Second, as a nation we must invest more aggressively in the science of vaccine development. We have the strongest scientific community in the world, yet it's left without sufficient funding to keep our nation ready for threats that arise. We were dramatically unprepared for the Ebola virus. We were not properly prepared for Zika, which was not even on our radar a year ago. What will we be unprepared for next?

One cannot predict the precise nature of each likely threat, but we can advance our understanding of the science of vaccine development and work to bring more innovation to this vital medical need.
In the case of Zika, there is reason to hope that a vaccine could be available in 18 months. The fundamentals for a successful vaccine are strong (effective vaccines against other similar viruses have been developed, protective immunity appears to develop naturally after infections, and protection from Zika infection after vaccination with experimental inactivated virus and viral DNA-derived vaccines has already been achieved in mice and non-human primate models of disease). But the lack of resources is limiting the basic science and clinical studies needed to test these vaccines both in laboratories and in the field where they can truly be assessed.

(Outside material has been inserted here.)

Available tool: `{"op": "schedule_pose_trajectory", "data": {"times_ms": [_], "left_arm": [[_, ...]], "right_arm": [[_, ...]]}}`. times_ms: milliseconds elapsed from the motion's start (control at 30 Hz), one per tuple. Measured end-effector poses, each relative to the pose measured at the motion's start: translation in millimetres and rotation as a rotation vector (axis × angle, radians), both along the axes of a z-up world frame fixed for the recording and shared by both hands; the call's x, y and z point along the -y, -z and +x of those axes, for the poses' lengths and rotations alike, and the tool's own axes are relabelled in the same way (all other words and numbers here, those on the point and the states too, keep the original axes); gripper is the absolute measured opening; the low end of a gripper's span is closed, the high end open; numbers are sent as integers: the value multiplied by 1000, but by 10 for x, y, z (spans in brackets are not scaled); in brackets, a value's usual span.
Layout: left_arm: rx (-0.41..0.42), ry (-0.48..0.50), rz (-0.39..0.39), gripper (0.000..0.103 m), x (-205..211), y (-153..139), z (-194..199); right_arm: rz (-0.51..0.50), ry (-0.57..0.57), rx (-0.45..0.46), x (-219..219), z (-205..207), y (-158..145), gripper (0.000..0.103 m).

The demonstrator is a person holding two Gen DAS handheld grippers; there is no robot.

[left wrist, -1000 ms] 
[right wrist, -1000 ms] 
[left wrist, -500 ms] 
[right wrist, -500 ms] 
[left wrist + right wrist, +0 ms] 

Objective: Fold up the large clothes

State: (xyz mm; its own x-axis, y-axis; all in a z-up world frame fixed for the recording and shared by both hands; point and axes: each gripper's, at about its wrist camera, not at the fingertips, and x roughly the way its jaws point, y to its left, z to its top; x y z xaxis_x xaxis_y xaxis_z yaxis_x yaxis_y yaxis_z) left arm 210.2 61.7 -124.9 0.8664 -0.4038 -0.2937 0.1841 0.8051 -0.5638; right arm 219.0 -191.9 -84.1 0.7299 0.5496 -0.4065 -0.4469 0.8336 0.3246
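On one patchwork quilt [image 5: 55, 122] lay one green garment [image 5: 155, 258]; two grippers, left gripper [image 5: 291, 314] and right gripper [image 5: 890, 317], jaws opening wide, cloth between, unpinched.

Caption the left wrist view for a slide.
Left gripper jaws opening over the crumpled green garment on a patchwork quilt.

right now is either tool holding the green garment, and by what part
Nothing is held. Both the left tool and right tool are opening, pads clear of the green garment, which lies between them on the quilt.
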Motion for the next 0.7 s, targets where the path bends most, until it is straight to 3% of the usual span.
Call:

Third, we need to streamline the regulatory process for innovative treatments, vaccines, and other responses to global infectious disease threats. This does not mean weakening the regulations, just expediting their application. This applies to two main areas: development of Genetically Modified Organisms such as a Zika-fighting genetically modified mosquito; and the deliberations of Institutional Review Boards, which review and approve research involving human subjects. Those could allow for a rapid expansion of sites, for instance, or more rapid enrollment of patients.

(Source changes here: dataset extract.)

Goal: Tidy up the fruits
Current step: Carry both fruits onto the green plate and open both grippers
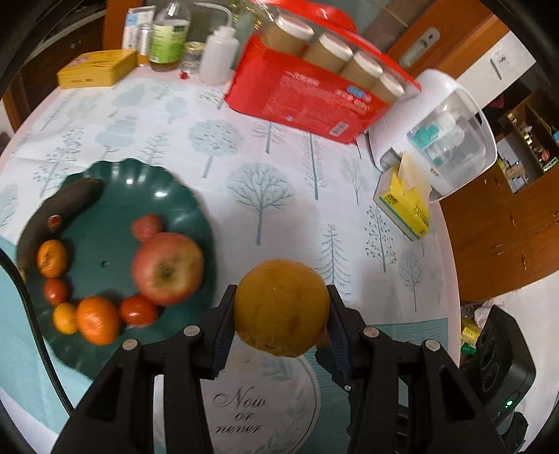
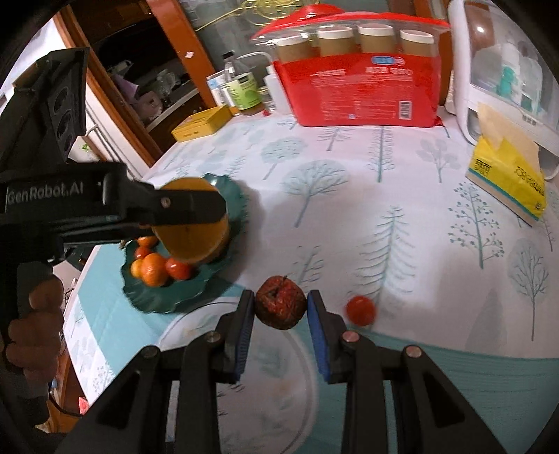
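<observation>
My left gripper (image 1: pixel 281 307) is shut on a large orange (image 1: pixel 282 307), held above the tablecloth to the right of a dark green plate (image 1: pixel 164 195). The plate carries an apple (image 1: pixel 167 267), a dark banana (image 1: pixel 52 213), mandarins (image 1: pixel 97 319) and small tomatoes (image 1: pixel 138 310). My right gripper (image 2: pixel 279 307) is shut on a small wrinkled dark-red fruit (image 2: pixel 279 302), lifted off the cloth. A small red tomato (image 2: pixel 361 310) lies on the cloth just right of it. In the right wrist view the left gripper (image 2: pixel 195 213) holds the orange (image 2: pixel 195 241) above the plate (image 2: pixel 167 297).
A red package of jars (image 1: pixel 307 101), a white appliance (image 1: pixel 440 139), a yellow tissue pack (image 1: pixel 405 206), a yellow box (image 1: pixel 96 68) and bottles (image 1: pixel 169 33) line the far side of the table. A person's hand (image 2: pixel 31 328) grips the left tool. A wooden cabinet (image 1: pixel 506 227) stands beyond the right edge.
</observation>
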Tool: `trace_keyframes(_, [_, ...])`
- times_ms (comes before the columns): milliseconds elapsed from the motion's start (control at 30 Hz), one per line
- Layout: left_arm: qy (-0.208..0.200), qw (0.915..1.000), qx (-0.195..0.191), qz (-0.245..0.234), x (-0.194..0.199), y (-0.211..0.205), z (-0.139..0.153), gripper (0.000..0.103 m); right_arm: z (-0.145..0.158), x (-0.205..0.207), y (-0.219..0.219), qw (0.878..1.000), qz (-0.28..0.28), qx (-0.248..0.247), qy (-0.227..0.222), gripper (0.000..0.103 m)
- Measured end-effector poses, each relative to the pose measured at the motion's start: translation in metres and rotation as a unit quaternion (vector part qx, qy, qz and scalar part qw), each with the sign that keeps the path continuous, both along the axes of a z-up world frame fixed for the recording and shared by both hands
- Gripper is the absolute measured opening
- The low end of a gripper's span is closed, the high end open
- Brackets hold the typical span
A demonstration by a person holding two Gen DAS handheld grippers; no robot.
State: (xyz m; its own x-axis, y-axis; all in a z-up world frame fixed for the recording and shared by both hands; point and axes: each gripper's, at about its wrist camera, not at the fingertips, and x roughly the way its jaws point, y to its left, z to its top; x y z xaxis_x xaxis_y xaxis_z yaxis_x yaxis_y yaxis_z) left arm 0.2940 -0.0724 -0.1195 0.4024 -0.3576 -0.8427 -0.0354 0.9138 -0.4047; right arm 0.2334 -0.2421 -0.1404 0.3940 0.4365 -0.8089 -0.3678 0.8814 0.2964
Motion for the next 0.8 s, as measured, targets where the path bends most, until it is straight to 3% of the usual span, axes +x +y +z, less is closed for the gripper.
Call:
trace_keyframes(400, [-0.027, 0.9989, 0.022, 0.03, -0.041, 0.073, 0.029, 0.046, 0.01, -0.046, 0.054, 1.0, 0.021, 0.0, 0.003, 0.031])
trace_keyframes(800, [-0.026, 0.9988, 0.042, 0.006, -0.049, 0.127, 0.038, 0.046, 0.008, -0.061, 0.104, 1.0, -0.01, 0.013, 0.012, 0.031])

Finally, we need to refine our public health delivery systems, through which we inform and protect the public during a crisis. These include, in the case of Zika for example, our capacity to remove standing water and to perform efficient spraying of mosquitoes. As The New York Times has reported, the most effective aerial spraying in Miami, "seems to have come from combining sprays that kill adult mosquitoes with sprays that kill larvae" - an outcome that "goes against conventional wisdom."

At a time when global air travel makes us more susceptible than ever to newly threatening diseases, the need for further research to transform the field of vaccination technology and to develop new therapies for infectious diseases has never been greater. New infectious disease threats will continue to present in unexpected ways and at unpredictable times. It's the reality of a world drawn ever closer together and changing weather patterns that are altering the range and thus the dangerous collision between microbes, their insect vectors, and animals, including, of course, humans.

What we know for certain is two things: threats will arrive, and we are more capable of combating them than any nation in the world. It's time to give our scientific community the infrastructure that's needed and not expose Americans unnecessarily to threats that can be significantly reduced if not prevented.

Dr. Samuel L. Stanley, Jr., MD, is president of Stony Brook University, Long Island, NY.